Jon Boden sang Oor Hamlet as the 28 February 2011 entry of his project A Folk Song a Day.

Rod Paterson sang Oor Hamlet on Bring in the Spirit’s 2024 anthology Bring in the Spirit. He noted:

Adam McNaughtan’s point that a Glesga street song can say in a coupla’ hundred words what took Shakespeare thousands is well proved. Also recorded by the wonderful Martin Carthy.

Lyrics

Martin Carthy sings Oor Hamlet

There was this king sitted in his garden all alone
When his brother in his ear poured a little bit o’ henbane,
Stole his brother’s crown and his money and his widow;
But the dead king walked and got his son and said, “Hey listen, kiddo,
I’ve been killed and it’s your duty to take revenge on Claudius.
You kill him quick an’ clean an’ tell the nation what a fraud he is.”
The kid said, “Right, I’ll do it, but I’ll have to play it crafty,
So that no-one will suspect me, I’ll kid on that I’m a dafty.”
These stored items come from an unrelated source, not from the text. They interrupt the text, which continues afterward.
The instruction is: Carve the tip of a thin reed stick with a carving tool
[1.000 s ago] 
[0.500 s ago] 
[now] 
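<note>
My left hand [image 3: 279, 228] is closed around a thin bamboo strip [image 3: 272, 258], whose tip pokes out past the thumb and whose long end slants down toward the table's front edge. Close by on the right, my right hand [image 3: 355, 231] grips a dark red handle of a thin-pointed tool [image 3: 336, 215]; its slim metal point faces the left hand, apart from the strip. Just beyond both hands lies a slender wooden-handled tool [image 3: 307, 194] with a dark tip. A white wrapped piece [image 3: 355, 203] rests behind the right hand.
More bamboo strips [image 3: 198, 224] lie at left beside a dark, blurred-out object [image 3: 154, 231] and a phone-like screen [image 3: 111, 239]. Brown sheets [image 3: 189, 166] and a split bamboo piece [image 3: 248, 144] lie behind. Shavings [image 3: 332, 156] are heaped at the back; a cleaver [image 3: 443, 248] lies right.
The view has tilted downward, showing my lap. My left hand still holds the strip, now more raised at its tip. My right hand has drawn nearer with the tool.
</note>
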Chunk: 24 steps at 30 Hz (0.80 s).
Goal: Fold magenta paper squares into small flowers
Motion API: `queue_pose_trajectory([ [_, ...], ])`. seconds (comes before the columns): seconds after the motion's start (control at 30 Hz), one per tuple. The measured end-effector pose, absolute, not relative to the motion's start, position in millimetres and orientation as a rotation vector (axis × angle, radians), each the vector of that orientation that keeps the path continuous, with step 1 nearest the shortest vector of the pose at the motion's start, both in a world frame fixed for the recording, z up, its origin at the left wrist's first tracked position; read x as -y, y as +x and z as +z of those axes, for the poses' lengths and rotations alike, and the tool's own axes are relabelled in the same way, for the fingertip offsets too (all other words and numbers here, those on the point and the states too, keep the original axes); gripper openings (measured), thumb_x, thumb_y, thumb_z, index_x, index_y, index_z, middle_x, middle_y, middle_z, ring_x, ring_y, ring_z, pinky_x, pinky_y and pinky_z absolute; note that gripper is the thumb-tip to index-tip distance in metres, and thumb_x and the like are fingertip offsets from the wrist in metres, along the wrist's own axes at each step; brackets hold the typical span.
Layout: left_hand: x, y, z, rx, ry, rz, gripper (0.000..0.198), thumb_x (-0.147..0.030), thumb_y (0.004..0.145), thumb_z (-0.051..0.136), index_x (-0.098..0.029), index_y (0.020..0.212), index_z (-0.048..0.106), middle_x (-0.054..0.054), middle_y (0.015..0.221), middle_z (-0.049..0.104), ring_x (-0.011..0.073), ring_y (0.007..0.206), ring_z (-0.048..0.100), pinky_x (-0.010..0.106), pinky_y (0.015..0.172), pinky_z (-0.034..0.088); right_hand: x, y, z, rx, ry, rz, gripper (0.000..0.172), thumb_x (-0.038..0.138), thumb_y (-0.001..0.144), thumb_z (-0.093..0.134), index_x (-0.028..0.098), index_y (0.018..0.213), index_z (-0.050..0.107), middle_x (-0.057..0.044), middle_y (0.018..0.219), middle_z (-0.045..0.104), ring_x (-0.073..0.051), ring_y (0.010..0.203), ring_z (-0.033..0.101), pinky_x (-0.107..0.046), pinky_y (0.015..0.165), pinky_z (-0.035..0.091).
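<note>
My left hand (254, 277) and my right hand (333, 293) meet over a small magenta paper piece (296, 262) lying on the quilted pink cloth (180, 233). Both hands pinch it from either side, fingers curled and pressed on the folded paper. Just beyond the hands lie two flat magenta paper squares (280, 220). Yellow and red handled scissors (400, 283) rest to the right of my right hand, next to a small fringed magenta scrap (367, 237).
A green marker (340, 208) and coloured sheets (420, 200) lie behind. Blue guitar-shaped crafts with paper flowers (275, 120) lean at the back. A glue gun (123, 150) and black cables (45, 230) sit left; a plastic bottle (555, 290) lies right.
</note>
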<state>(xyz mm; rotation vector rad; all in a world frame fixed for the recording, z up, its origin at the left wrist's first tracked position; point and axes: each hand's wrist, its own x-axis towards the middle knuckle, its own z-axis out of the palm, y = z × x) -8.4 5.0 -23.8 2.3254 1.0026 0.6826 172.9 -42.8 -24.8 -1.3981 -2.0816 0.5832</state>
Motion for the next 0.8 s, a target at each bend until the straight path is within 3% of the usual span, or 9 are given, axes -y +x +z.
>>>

So with all except Horatio—and he counts him as a friend—
Hamlet, that’s the kid, he kids on, he’s round the bend,
And because he isn’t ready for obligatory killing
He tries to make the king think that he’s tuppence of the shillin’.
Takes a rise out of Polonius, treats poor Ophelia vile,
Tells Rosencrantz an’ Guildenstern Denmark’s a bleedin’ gaol.
Then a group of travelling actors, like 7:84,
Arrived to do a special one-night gig in Elsinore.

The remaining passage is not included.